Lo smantellamento del mito europeista

guerra in kosovoQuesti sono tempi duri per l’Unione Europea. Dopo dieci anni di recessione, iniziata con la crisi dei mutui subprime in America, solamente la Germania ed il nucleo duro dei paesi del Nord che le gravitano attorno sembrano aver superato la crisi. L’America invece è ritornata a correre, al netto dell’allargamento sempre più drammatico della forbice tra ricchi e poveri, mentre la Cina probabilmente è già diventata il paese più ricco del mondo. In un Continente sempre più vecchio alla lotta al ribasso dei salari tra nativi ed immigrati ha fatto seguito una crescita di movimenti definiti dai media liberi come populisti e razzisti. La Francia si è salvata per un soffio anche se Capitan Macron è in seria difficoltà, gli inglesi se ne torneranno al loro Commonwealth, la Mitteleuropa è andata persa dopo che la sorella austriaca di Berlino si è di fatto unita al Club di Visegrad, mentre negli ultimi giorni a leggere i giornali si sarebbe riaperto il fronte meridionale. Negli ultimi anni, soprattutto in Italia, abbiamo assistito a dibattiti infuocati, trasmissioni televisive, conferenze ed altro ancora nei quali teatri spesso si è evidenziato il ruolo dell’Euro nell’aver contribuito ad aver fatto perdere competitività al nostro paese. L’odio è stato deviato e rivolto alla burocrazia di Bruxelles e alla perdita di poteri del nostro Parlamento di fronte a decisioni prese nella Commissione Europea, ricordiamolo organo politico non eletto da nessuno. Sarebbe troppo facile citare personaggi pubblici, giornalisti ed economisti che, senza mai negare l’endemica mancanza di legalità nel nostro paese, hanno fatto notare come l’Euro altro non sia stato che un nuovo Marco tedesco camuffato che ha fatto impennare le esportazioni tedesche a nostro danno. Negli ultimi anni la produzione industriale italiana è crollata del 25%, simbolo plastico per molti tecnici del neo saccheggio avvenuto a nostro danno e a vantaggio degli stati del Nord.
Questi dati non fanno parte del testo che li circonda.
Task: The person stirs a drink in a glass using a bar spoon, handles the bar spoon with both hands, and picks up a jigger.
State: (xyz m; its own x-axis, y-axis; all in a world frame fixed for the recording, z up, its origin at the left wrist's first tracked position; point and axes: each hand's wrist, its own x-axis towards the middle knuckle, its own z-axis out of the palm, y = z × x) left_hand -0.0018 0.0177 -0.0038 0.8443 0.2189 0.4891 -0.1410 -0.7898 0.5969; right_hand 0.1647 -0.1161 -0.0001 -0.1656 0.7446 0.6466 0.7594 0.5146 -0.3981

Tuttavia questo articolo non vuole entrare a gamba tesa nel dibattito economico tra i fautori dell’Unione Europea e chi invece ne vorrebbe volentieri la liquidazione, ma avrebbe il modesto obiettivo di sfatare miti che continuano ad echeggiare, soprattutto tra le giovani generazioni, e che sembrerebbero voler dipingere la UE come un ente di beneficienza che, oltre ad averci salvato dai mutui massacri che duravano da secoli, ha garantito libertà che i nostri padri o nonni non si sarebbero mai sognati di ottenere. Una delle grandi conquiste delle tante istituzioni che compongono l’Unione Europea, che ricordo aver vinto il Nobel per la Pace qualche anno fa, è che avrebbe appunto fatto cessare i numerosi conflitti che dalla notte dei tempi avevano insanguinato il Vecchio Continente. I giovani europeisti e i furbi politici che ne sfruttano l’ingenuità  e ignoranza storica ci hanno riempito la testa, in special modo all’indomani del referendum britannico che aveva visto la vittoria della Brexit, su come l’Unione Europea ci stia tenendo uniti ed abbia salvaguardato la pace tra le nazioni. Questa è stata una delle motivazioni che hanno giustificato l’assegnazione del Nobel, peccato però che sia falsa per un semplice motivo. L’Unione Europea si è infatti costituita nel 1992 con il trattato di Maastricht, il quale oltre ad aver auspicato un’unione politica tra gli stati europei era stato anche quella prima fonte normativa che aveva gettato le basi per l’istituzione dell’Euro, ossia la tanto discussa moneta unica. Prima del Trattato di Maastricht esisteva la Comunità Europea e prima ancora la Comunità Economica Europea e ancora prima di essa la CECA, ossia la Comunità  Economica del Carbone e dell’Acciaio. Insomma non è logicamente nè storicamente possibile che l’Unione Europea dopo la seconda guerra mondiale ci abbia salvato da ulteriori macelli per il semplice fatto che…non esisteva ancora! Sembra una semplice differenza di denominazioni ma non è affatto così dal momento che l’intricato intreccio di fonti normative del 1992 era completamente diverso da quello vigente prima, senza contare che i poteri affidati alla Commissione Europea e Parlamento Europeo sarebbero stati modificati più volte fino ai giorni nostri con altri Trattati, tra cui l’ultimo quello di Lisbona nel 2008.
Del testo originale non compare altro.